● What to work on
Instruction for the data below: set down exactly the lines from the line with "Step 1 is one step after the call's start" to the line with "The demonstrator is", inclusive, and no others.

● Data block

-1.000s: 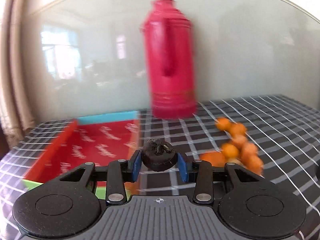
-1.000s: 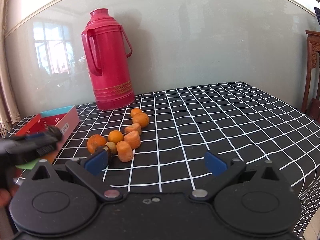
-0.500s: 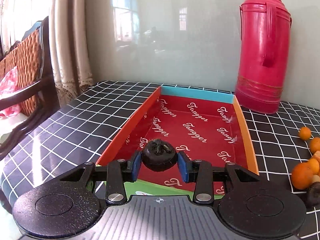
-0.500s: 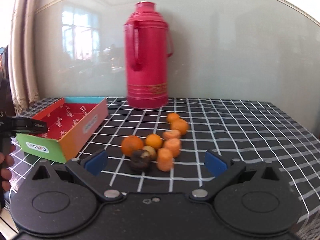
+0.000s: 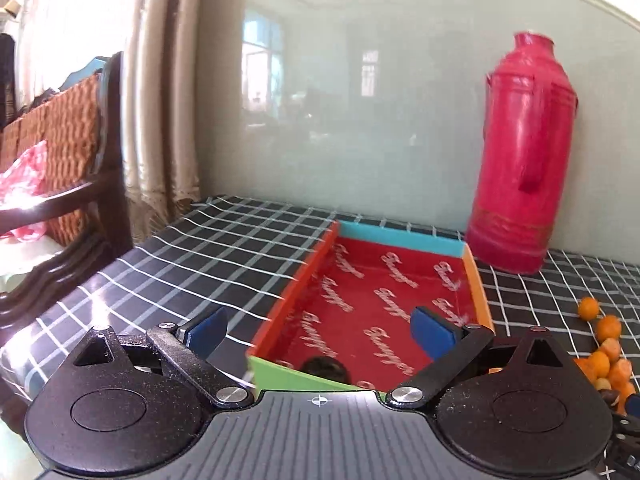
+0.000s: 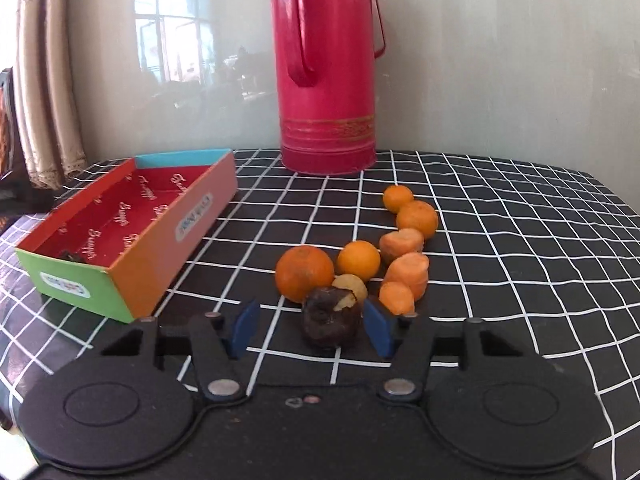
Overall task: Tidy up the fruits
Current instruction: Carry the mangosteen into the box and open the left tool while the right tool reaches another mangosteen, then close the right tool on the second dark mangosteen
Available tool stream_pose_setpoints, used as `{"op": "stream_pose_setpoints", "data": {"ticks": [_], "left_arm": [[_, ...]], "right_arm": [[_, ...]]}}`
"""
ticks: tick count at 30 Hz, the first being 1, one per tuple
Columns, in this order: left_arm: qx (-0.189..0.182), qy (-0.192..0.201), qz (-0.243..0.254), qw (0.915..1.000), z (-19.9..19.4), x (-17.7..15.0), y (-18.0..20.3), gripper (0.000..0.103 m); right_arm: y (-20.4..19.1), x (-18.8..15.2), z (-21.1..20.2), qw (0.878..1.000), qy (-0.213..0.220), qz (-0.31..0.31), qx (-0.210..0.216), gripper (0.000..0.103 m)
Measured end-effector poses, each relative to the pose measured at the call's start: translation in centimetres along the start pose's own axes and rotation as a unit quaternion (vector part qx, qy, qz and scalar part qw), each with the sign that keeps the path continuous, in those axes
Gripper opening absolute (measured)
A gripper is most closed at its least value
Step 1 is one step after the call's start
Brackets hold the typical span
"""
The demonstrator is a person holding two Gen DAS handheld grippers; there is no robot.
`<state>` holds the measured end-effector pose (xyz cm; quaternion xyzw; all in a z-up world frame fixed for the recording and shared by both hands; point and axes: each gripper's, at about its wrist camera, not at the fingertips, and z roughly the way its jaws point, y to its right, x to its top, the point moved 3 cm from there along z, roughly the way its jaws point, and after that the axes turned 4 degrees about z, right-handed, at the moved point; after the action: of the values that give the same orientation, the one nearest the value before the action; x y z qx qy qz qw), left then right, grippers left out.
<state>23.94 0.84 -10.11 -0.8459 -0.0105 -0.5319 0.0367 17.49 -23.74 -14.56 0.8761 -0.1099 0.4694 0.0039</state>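
A red-lined cardboard box [image 5: 474, 280] [image 6: 160, 248] sits at the table's left. A dark round fruit [image 5: 325, 367] lies inside it at the near end, also seen in the right wrist view [image 6: 72, 257]. My left gripper [image 5: 318, 330] is open and empty above the box's near end. My right gripper [image 6: 310, 330] is open around a second dark fruit [image 6: 330, 322] on the table, pads not touching it. Behind it lie several oranges [image 6: 305, 274] and carrot-like pieces [image 6: 406, 274], also visible in the left wrist view [image 5: 600, 364].
A tall red thermos [image 6: 326, 68] [image 5: 520, 160] stands at the back against the glossy wall. A wooden chair with wicker back [image 5: 60, 168] and a curtain stand left of the table. The black checked tablecloth [image 6: 500, 240] extends to the right.
My left gripper opened and dropped the dark fruit into the box, then drew back. My right gripper moved forward and lower, partly closing around the second dark fruit.
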Motion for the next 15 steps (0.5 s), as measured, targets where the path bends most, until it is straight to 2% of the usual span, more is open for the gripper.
{"op": "stream_pose_setpoints", "data": {"ticks": [5,8,15], "left_arm": [[0.010,0.003,-0.011,0.9999,-1.0,0.4,-3.4,0.100],[0.026,-0.002,-0.014,0.9996,-1.2,0.1,-5.3,0.100],[0.063,-0.030,-0.068,0.9953,-0.1,-1.2,-9.4,0.102]], "right_arm": [[0.2,-0.2,1.4,1.000,-0.016,0.013,-0.007,0.045],[0.2,-0.3,1.9,1.000,-0.017,0.017,-0.007,0.032],[-0.2,-0.4,2.0,1.000,-0.012,0.013,-0.001,0.030]]}}
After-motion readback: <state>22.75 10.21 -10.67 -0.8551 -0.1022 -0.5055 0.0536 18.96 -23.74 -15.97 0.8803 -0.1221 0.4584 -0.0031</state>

● Answer for this exercise
Step 1 is one step after the call's start
Brackets hold the typical span
"""
The demonstrator is a person holding two Gen DAS handheld grippers; there is no robot.

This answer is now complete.